Another expert, Carlo Maley, comments on these findings, “Cancers evolve, and our strategies for managing cancer need to take that into account. In the future, we hope to maintain long-term control over these evolving tumors. CTVT is fascinating because it shows us how cancers might evolve over the long term.”

One important finding is that CTVT cell genomes have reached a stable state, unlike the vast majorities of cancer cells which are, almost by definition, genetically chaotic. Most tumor mutations are neutral (neither helpful nor harmful) while a few are harmful to tumor survival. Some are the important ‘driver mutations’ that help the tumor cell to persist and reproduce at high rates. Thus the most successful and resistant cancers are those that accumulate the most driver mutations. However, CTVT does not seem to have acquired more driver mutations, but rather those that do not impact its fitness, or neutral mutations.

Baez-Ortega explains the peculiar pattern seen with CTVT: “Whereas human cancers evolve thanks to the continuous acquisition of mutations which confer an advantage on some of the cancer cells, making them fitter to their environment (this is known as “positive selection”), CTVT has really ceased to evolve in any particular ‘direction,’ and so its evolution is largely undirected or, if you like, ‘random’ (this is known as ‘genetic drift’).”
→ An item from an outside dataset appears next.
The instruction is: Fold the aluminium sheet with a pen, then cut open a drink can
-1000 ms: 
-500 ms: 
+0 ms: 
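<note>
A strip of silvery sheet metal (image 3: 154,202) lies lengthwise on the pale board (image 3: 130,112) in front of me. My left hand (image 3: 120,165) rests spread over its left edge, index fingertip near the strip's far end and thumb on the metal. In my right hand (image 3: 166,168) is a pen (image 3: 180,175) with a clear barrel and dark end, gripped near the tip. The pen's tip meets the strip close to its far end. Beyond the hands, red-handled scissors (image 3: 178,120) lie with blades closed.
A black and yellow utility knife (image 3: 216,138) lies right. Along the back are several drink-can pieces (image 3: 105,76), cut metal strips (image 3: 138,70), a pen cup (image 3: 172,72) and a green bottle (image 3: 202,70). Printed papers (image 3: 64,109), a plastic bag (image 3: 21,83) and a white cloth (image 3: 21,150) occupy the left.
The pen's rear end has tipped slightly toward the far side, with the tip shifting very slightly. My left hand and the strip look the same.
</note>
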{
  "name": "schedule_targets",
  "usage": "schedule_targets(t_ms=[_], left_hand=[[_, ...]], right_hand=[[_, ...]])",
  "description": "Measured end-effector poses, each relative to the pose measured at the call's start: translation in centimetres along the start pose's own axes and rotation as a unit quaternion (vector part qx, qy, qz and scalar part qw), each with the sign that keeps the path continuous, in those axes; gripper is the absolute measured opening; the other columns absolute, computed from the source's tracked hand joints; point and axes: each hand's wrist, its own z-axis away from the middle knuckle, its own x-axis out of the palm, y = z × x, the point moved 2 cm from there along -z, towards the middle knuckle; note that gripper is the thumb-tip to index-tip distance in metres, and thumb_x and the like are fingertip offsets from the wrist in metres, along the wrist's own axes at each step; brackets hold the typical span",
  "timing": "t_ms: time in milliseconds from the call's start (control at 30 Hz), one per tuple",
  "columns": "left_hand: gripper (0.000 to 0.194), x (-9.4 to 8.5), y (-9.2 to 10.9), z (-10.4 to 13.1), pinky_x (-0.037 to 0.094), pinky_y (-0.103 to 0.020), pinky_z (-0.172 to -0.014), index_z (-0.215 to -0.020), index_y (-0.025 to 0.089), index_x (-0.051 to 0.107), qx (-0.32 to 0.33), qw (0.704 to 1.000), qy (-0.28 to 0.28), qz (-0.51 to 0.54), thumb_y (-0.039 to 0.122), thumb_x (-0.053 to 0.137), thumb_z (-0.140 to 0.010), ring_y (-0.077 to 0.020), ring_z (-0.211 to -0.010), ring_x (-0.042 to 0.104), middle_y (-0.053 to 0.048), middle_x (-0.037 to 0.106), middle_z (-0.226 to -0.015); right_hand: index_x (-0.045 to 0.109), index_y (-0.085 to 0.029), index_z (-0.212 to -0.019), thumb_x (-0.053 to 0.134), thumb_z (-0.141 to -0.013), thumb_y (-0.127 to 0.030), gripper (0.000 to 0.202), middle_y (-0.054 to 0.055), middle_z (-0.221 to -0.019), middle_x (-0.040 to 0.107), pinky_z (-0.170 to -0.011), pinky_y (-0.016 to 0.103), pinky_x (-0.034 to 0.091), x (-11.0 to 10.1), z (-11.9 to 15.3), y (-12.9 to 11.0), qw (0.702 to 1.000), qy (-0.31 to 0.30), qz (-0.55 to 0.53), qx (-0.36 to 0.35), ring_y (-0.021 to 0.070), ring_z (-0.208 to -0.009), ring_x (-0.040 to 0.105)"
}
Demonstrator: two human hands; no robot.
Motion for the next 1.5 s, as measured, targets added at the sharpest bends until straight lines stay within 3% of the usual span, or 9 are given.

This means that CTVT needed only some small adaptations to persist and develop well in dogs. It doesn’t show natural selection, which would indicate, in the words of Baez-Ortega, that “The tumor and the dogs aren’t competing against each other anymore. They’re coexisting. The cells behave like cancer cells, but the ecology of the tumor is that of a parasite.”

CTVT’s biology extends hope of future adaptive therapies for slow-growing but eventually deadly cancers. Such treatments restrict tumor growth, allowing it to survive but not harm the host, rather than eradicating the tumor cells themselves. The advantage is that this doesn’t allow resistant and lethal mutations to be selected. Studies to test this approach will soon come up.
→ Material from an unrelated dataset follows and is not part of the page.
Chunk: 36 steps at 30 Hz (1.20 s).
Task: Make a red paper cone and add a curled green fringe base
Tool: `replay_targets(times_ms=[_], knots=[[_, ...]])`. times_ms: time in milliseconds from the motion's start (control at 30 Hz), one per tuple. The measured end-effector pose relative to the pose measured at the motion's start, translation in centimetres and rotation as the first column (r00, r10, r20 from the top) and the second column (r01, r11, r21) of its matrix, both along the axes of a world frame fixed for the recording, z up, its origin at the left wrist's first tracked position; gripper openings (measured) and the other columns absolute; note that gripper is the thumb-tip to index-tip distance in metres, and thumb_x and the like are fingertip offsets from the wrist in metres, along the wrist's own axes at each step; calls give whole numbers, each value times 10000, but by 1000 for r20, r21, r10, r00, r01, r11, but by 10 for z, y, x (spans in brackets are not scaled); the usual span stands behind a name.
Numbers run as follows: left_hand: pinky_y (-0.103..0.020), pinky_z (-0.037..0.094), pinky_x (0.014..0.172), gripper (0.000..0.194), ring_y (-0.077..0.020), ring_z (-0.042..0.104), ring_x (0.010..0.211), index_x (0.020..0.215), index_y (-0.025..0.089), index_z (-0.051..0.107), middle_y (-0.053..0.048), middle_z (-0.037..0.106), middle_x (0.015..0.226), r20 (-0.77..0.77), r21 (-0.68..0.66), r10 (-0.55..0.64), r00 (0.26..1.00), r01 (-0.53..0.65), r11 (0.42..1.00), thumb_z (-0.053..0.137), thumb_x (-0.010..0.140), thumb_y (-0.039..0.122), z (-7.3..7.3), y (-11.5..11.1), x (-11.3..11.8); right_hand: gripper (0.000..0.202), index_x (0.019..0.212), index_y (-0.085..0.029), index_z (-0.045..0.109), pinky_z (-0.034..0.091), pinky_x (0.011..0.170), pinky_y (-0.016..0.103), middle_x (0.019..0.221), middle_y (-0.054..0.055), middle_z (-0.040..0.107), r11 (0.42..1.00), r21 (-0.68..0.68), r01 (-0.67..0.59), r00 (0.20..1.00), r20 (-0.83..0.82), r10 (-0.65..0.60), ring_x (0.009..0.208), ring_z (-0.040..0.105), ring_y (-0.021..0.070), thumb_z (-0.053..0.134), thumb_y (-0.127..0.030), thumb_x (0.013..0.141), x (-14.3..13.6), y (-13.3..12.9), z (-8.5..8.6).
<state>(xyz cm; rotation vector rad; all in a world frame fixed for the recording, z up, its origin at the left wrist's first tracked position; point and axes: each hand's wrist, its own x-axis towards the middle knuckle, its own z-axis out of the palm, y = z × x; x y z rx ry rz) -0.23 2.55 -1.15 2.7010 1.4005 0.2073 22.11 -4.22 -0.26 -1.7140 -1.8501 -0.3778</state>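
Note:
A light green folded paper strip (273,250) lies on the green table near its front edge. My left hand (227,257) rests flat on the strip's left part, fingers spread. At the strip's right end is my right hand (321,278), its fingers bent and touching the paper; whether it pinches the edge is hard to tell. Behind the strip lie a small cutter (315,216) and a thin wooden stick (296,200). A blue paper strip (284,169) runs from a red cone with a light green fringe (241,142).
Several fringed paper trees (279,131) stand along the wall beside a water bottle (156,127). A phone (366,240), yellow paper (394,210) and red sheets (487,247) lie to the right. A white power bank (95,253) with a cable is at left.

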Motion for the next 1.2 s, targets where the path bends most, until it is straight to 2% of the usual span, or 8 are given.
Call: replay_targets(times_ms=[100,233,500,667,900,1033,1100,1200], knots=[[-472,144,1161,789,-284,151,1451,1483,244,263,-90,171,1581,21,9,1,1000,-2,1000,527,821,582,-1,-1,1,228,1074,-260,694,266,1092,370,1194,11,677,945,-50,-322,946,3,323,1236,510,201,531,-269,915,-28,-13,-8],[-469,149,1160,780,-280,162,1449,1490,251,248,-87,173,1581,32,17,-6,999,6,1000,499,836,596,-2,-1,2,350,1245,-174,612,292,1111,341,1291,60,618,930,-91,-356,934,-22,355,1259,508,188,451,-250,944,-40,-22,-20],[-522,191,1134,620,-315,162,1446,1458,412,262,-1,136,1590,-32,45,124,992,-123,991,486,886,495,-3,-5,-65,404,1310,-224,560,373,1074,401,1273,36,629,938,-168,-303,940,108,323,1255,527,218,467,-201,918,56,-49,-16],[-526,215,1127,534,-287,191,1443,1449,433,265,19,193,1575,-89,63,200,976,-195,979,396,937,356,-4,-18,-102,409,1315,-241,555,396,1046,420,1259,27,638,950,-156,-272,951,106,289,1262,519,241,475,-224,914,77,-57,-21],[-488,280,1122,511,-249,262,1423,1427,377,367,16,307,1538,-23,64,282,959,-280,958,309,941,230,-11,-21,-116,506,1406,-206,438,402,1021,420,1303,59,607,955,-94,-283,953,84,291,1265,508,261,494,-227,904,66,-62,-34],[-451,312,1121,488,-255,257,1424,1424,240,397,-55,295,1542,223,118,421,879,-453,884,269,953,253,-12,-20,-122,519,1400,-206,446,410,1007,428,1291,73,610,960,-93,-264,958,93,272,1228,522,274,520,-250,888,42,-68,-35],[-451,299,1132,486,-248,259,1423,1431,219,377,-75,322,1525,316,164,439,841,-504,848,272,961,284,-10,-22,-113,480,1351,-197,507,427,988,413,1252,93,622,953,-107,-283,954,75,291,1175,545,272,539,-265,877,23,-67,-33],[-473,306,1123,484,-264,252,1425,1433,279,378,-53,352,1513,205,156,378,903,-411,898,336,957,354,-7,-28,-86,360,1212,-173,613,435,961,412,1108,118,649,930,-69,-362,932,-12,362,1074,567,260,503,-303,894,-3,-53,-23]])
Maley, in his commentary on the findings of Baez-Ortega et al., says, “Most cancers can only evolve for a few decades before they die with their host. CTVT is an incredible natural experiment, which showed us that it doesn't take much for a cancer to reach an optimal state. It is amazing that it did not discover additional adaptations over thousands of years, even as it infected all different breeds of dogs in all different environments around the world.”

This could also mean that CTVT hasn’t been able to come up with ways to adapt to rapid changes such as current chemotherapies. In fact, CTVT is extremely curable even with metastatic tumors. Another unsolved mystery is how these cancer cells manage to infect different hosts, something not achieved by human tumor cells to any significant extent so far. Baez-Ortega says, “We would like to look into the early history of CTVT in more detail and find out how its early genome looked like, and how it changed, during its first years and decades … about the mechanisms by which these tumors are able to counteract the immune system in so many different kinds of dogs.”

The findings and the commentary were published in the journal Science in August 2019.